Pierwsza miłość to taka, którą pamiętamy już zawsze. Jedni z nas mają to szczęście, że to uczucie ma szansę na spełnienie i możemy tworzyć z tą osobą, do której mocniej zabiło nasze serce, związek. Inni się rozstają, bo nie było im po drodze. A jeszcze inni zostają rozdzieleni przez los lub nieprzychylne ich miłości osoby. Tak właśnie było w przypadku Mei i Sergiusza. Ona - pół Japonka, on - pół Rosjanin przed laty zerwali wszelkie kontakty. Los jednak postanowił połączyć znowu ich ścieżki i skonfrontować skrywane emocje, te złe i pełne żalu, ale także te dobre. Czy tych dwoje ma szansę na wspólne szczęście? A może jest już dla nich za późno?
Patrycja Żurek stworzyła historię, w której na pierwszy plan wysuwa się miłość. Parafrazując tytuł - uczucie, które pochłonął i spalił płomień nieprzychylnego losu. W swojej książce pokazała, jak niewyjaśnione i tkwiące głęboko w sercu wzajemne pretensje, mogą zniszczyć coś, co kiedyś stanowiło fundament dla prawdziwej miłości. Ta historia jest pełna bólu i cierpienia. Wewnętrznej walki z demonami przeszłości oraz samotnością, na którą skazali nas inni. A może skazaliśmy się na nią sami...?

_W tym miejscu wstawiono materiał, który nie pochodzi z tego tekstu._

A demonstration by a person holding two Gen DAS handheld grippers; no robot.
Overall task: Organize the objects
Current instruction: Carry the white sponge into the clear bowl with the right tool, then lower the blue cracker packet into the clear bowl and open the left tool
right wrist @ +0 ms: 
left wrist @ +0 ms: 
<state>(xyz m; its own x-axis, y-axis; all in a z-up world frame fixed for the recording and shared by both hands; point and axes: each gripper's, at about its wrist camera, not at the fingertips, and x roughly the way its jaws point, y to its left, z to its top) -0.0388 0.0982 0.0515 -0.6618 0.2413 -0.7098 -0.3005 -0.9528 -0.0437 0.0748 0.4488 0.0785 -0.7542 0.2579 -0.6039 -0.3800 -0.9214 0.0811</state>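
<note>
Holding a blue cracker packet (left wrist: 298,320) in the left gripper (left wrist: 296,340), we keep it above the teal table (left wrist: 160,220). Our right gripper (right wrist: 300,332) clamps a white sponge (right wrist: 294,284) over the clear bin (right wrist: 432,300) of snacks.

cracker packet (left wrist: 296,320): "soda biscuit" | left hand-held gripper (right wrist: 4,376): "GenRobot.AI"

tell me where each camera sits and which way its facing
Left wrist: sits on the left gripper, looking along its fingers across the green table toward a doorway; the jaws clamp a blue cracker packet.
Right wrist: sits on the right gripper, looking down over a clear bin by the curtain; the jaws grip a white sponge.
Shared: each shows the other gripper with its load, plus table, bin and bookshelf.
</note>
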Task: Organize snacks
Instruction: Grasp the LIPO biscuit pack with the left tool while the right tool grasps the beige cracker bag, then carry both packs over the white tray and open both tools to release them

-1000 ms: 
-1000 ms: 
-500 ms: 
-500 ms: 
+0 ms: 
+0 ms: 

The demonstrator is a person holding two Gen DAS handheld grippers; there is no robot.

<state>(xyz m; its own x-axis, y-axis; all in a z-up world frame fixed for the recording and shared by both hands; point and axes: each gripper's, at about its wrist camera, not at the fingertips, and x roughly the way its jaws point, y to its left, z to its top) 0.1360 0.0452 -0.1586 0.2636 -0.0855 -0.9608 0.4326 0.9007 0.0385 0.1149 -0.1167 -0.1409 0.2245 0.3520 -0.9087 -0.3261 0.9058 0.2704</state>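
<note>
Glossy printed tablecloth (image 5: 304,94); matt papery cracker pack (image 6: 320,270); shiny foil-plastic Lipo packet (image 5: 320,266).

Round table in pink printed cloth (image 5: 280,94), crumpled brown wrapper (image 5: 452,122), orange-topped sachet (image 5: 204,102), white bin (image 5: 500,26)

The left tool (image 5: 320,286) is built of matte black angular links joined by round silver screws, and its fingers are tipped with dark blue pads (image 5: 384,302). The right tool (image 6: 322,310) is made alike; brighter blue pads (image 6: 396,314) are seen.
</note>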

Autorka w ciekawy sposób pokazuje także różnice kulturowe, które mają wpływ na życie członków rodzin głównych bohaterów. W swojej książce uświadamia także, jak wielka pasja może strącić na drugi plan to, co naprawdę ważne, a zaprzepaszczone szanse mogą zniszczyć relacje z bliskimi osobami. Bo los szykuje dla nas wiele niespodzianek i być może nie będzie już okazji, aby naprawić raz popełnione błędy...
Podsumowując:
"Wschodni płomień" to opowieść o miłości. Nie tylko o miłości między dwojgiem ludzi, ale także o miłości własnej, która może zostać wystawiona na próbę i odebrana przez rany na ciele i duszy. O próbie wybaczenia najbliższym osobom i samemu sobie, co może być najtrudniejszym wyzwaniem.